**PROBLEM TO WORK ON**
Your job is to return the whole listing unchanged while skipping its images.
── EXERCISE DATA ──
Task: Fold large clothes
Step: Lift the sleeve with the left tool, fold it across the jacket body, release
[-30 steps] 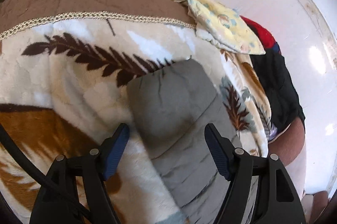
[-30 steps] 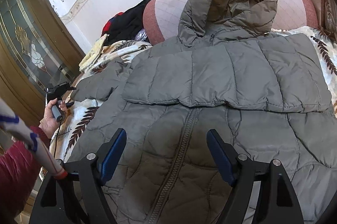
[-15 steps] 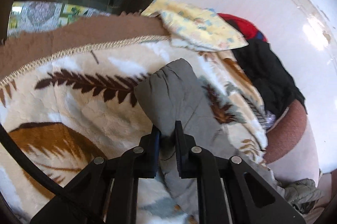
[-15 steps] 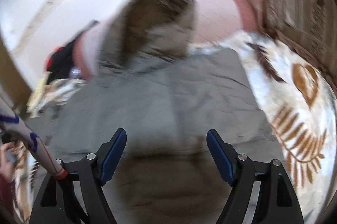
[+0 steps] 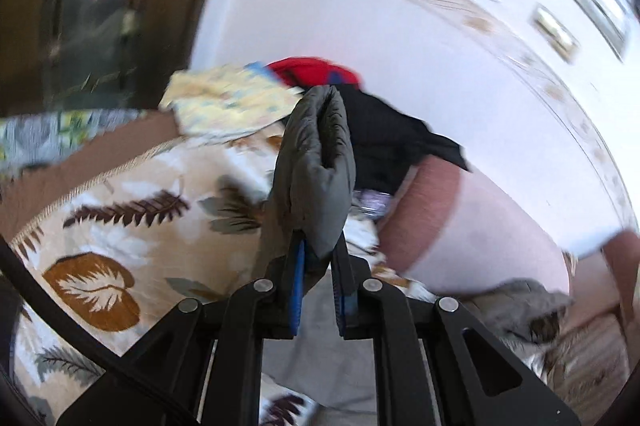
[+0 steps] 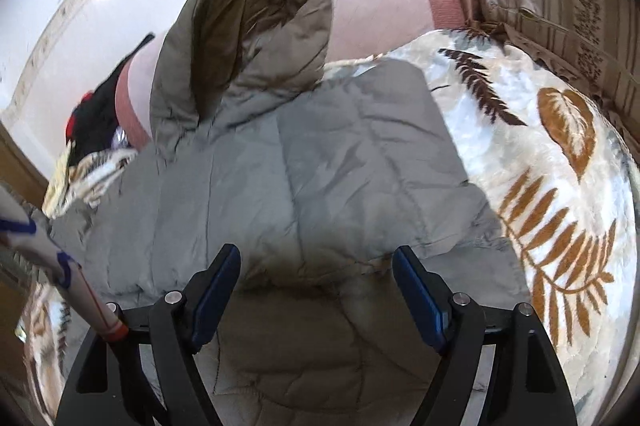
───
**REPLY**
Task: Fold large clothes
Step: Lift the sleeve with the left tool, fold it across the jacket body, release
[-30 steps] 
[-30 steps] 
[-15 steps] 
[-15 steps] 
[+0 steps] 
[+0 steps] 

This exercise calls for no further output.